Caleb Henry and The Customs Play Classic Rock and Roll with Flair

Caleb Henry opens for Katey Sagal at The Mint May 2 - Courtesy of Caleb Henry

By JOHN DALY

Caleb Henry is a one-man band. 

Not in the music sense — his real band has six players — but he is a great promoter, handling all the other tasks a musician has to be good at today.

Armed with some good music and a Communications degree with a focus on media and PR, Henry is putting that education to good use. 

“For me having the background in social media marketing and PR has been a huge help,” Henry said. “I do everything on my own.”

Caleb brings a new sound to Americana – Courtesy image

In this day and age that’s the way the indie artist has to do it if they want to survive. Promotions, social media and merch sales enable bands to play another day.

He recently opened for Katey Sagal and The Reluctant Apostles at The Mint. As for Henry, he has a plan for the next foreseeable future.

“My plans are to start playing more, start getting the name out there more, expanding the area in which I play,” he said. “That way we make new connections and we’re releasing a new album California Mistake.” 

“I continue to grow in my songwriting,” he said.  

How does he like The Mint?

“The Mint is phenomenal, it’s like home for us,” Henry said. “They let me play my solo stuff and Scott the booking guy is phenomenal and the owner TC is great, they’ve treated us very well.” 

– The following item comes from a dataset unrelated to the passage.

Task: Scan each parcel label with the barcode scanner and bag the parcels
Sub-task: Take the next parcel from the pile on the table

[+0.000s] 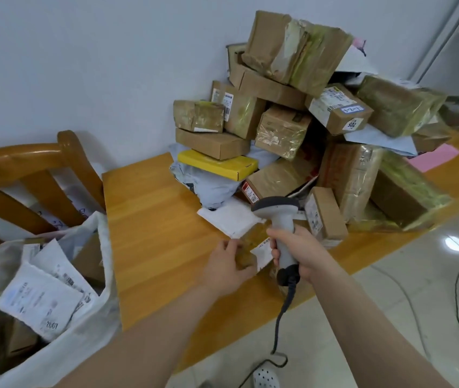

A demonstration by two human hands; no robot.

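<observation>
The wooden table (149, 219) carries everything. Against the wall at its far end sits the heap of parcels (292, 121), mostly brown taped cartons with a yellow box (217, 163) and grey mailer bags wedged among them. By the look of it that is your unscanned stock, so most of the job lies ahead.

To your left, the white bag (102, 275) stands open just beside the table edge and in front of a wooden chair (26, 169). Labelled mailers already lie in it. Its mouth faces up and close to you, so a scanned parcel needs only a short swing across.

At the foot of the heap, a white padded mailer (231, 219) lies flat within easy reach.

Your right hand (303, 247) has its grip clamped round the handle of the barcode scanner (281, 228), with the head tipped forward and down toward the parcel below. Its cable (281, 317) drops off the near table edge to the floor.

Your left hand (228, 264) has its grip closed on the small brown parcel (246, 247), holding it on the table right under the scanner. This probably steadies it for the read.

Its white label (261, 252) faces up between your hands, partly hidden behind the scanner handle. I judge that you are at the scanning step for this parcel, with bagging next.
</observation>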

Playing in the band are: Ryan Moline, rhythm guitar, Kolten Knaub drums, Jake Strommen keys, Mason Haynie violin and on bass is Micah Herman. 

Henry says the band will perform the EP Lost In The Particulars and a variety of other tunes.

“I recorded three tracks for the documentary ‘Honor Project,’ about fatherhood,” he said. “The songs I have on there are ‘Like My Father,’ which is country acoustic-americana, “This Side of Heaven” and “Long Cut Long Drives.” 

Henry said the aspiring musician today has to make a lot of friends, preferably those who are creative.

“You have to be able to make the connections with people and see who can help you,” Henry said. “We have to see how everybody can help each other. Social media is huge.”